13. Choose wisely where to sit.
The exec may give you a cue to sit in the least powerful seat in the room. Don’t take the bait. Instead, walk in the room like you own the network and sit with your back to the window (if there is one). In an ideal situation, you want the exec squinting at your backlit visage, not the other way around.

    If they lead you to a conference room (especially if you’re meeting with more than one person), go to the short end of the table that faces the door. Make the execs sit on one of the long sides, or better yet, with their backs against the door.
    Whatever you do, never sit with your back to an interior glass window, unless the blind is pulled. Otherwise, the assistant is going to be signaling non-stop to their boss that they have an urgent phone call or their next appointment just got there. But if the exec’s back is to the interior window, you can always nod-hello to random people who walk by the hallway. The exec will think you know their rival colleagues in the office – or worse, you’re squash buddies with their boss – and they will respect and fear you more.

14. Wear or do something memorable.
As I’ve learned, most shows aren’t going to hire a new TV director for its first season.

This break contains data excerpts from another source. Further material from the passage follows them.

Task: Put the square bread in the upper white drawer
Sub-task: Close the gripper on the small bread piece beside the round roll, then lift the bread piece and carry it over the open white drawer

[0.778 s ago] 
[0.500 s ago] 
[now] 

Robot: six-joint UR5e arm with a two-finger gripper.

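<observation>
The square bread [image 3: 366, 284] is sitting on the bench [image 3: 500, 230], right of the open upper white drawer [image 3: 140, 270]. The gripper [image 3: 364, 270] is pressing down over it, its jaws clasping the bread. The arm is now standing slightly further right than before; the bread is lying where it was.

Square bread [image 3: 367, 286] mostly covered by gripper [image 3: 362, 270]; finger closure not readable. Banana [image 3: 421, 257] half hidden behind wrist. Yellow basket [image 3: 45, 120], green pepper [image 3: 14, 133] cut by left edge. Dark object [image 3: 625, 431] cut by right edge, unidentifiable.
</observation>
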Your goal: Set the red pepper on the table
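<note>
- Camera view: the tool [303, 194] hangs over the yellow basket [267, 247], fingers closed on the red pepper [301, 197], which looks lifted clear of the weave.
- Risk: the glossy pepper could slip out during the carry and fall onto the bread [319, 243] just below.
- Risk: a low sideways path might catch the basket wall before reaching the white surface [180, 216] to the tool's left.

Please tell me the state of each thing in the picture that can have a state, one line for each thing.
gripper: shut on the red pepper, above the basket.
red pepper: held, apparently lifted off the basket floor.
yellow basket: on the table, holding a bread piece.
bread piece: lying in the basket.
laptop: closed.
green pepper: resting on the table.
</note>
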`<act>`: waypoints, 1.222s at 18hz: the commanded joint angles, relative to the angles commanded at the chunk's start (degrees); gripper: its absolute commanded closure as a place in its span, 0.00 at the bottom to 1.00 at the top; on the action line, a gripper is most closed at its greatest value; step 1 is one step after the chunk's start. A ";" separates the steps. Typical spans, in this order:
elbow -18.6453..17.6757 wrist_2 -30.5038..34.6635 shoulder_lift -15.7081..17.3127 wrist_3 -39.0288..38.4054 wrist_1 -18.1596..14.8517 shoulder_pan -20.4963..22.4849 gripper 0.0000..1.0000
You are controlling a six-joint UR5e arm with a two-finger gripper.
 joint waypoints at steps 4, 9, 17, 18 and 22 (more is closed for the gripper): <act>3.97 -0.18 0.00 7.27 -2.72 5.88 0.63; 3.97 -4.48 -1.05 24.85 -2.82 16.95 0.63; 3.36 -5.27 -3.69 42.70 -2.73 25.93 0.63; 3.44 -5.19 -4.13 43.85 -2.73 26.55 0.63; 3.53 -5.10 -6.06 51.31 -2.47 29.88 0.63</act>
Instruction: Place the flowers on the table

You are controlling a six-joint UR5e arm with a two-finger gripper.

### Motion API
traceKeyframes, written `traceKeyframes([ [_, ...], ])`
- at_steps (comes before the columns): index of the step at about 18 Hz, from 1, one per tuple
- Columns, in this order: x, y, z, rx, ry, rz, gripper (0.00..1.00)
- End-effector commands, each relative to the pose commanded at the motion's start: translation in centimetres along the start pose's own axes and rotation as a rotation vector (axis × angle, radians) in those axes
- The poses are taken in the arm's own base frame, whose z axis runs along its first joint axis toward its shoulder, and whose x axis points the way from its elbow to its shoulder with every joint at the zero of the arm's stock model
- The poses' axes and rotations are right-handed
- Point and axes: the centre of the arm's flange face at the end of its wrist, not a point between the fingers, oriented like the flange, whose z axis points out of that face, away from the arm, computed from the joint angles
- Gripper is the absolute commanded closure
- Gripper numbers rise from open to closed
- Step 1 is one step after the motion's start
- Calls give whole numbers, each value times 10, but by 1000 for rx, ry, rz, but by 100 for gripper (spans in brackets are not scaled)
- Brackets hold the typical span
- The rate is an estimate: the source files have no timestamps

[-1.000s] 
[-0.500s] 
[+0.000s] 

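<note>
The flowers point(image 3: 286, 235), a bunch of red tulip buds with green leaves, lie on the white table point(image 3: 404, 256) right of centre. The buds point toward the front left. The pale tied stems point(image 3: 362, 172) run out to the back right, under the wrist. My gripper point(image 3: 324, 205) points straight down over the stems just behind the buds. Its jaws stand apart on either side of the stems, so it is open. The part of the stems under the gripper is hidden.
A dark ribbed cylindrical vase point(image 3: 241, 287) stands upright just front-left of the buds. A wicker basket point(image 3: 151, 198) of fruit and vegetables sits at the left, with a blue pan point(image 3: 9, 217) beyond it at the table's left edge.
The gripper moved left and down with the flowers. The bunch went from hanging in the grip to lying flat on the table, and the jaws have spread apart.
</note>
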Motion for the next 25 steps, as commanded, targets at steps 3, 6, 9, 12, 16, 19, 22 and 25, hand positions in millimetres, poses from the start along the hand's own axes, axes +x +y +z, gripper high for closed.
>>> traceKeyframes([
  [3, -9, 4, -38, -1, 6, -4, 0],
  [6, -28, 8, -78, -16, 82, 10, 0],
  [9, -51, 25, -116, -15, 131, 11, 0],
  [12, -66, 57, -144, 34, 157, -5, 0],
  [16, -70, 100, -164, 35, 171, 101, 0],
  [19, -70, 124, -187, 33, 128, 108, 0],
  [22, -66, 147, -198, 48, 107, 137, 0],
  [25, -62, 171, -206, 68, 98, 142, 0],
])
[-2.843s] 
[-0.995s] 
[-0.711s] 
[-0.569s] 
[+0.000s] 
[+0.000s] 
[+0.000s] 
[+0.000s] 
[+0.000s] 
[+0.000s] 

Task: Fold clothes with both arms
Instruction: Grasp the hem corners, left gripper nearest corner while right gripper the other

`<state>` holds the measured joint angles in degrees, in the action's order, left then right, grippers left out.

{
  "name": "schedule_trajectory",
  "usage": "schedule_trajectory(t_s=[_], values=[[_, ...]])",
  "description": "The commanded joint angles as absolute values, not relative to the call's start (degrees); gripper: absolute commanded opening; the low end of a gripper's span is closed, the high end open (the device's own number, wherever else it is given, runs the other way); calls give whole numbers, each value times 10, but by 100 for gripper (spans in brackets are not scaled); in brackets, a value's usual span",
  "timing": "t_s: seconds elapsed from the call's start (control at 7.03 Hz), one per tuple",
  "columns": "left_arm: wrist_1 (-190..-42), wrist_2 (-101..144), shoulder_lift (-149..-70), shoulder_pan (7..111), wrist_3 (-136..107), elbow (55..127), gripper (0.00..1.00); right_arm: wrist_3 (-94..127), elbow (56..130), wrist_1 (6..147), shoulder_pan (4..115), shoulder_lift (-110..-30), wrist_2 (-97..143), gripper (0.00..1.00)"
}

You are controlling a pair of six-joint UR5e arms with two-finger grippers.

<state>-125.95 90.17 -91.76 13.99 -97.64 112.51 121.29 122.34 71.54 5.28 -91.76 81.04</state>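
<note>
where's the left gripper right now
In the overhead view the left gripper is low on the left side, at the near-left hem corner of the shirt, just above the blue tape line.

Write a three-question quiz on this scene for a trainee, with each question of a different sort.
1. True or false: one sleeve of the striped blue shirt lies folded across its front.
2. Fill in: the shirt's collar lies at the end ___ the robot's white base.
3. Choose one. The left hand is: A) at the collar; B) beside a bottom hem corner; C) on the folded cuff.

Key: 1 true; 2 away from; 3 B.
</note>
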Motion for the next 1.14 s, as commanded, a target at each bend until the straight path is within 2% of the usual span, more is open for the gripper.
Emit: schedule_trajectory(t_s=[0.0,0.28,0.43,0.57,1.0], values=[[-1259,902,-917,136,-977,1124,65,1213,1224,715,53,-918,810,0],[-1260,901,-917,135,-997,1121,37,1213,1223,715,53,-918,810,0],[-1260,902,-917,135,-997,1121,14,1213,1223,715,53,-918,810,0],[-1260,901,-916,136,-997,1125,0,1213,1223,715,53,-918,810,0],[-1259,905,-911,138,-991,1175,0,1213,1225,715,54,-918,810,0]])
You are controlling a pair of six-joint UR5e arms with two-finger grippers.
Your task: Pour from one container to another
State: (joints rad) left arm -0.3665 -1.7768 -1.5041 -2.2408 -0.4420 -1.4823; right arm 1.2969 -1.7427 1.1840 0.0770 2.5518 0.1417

They want the seasoned veterans for the first and even second years. And if a show’s been on the air for four or more years, then all the episodes will either be directed by cast and crew members who were promised episodes. Either way, they’re not going to hire fresh meat. So maybe, just maybe, a show in its third year will have one available slot!

     So why do these meetings at all? Because in a year or two or five, when you’re buddies with a showrunner, they’ll try to get approval from the network or studio, and the suits will say, Oh, yeah! That guy with the hat, the goofy shoes and the funny Oscar story? I kinda remember him. Sure, give him a shot!
     You’re playing the long game here, so the execs you meet with have to be able to visualize you if they’re going to remember you. At the profound risk of sounding like a douche for calling it “personal branding,” that is kind of what you need in order for people to remember you. All those IMDb credits melt together with everyone else’s. But a strong photo on IMDb that looks like how you looked in the meeting could make all the difference in the world. Then again, spilling your scalding coffee on their lap and wiping off their crotch with your clammy hand will also make you memorable.

15. Tell funny stories about yourself.
TV is looking for “storytellers.” I’m convinced someone in suit school taught them this. So, tell them some stories! Beginning, middle, end. One or two good personal anecdotes will show them you understand basic story structure and that you’re fun to be around. They like that.

16. Ask them personal questions.
Let’s face it, no one ever asks some of these junior execs how they got into the business. And like everyone else, I’m sure they have an interesting story – working in the mailroom at Gersh, getting yelled at by Scott Rudin or doing stuntwork on a kickboxing movie in the Philippines. Laugh at their stories! Look impressed that they went to CalState Northridge for film school! Nod appreciatively when they tell you they really want to go to Sundance one day! Remember, their parents have very little understanding or respect for what they do, so at least you should.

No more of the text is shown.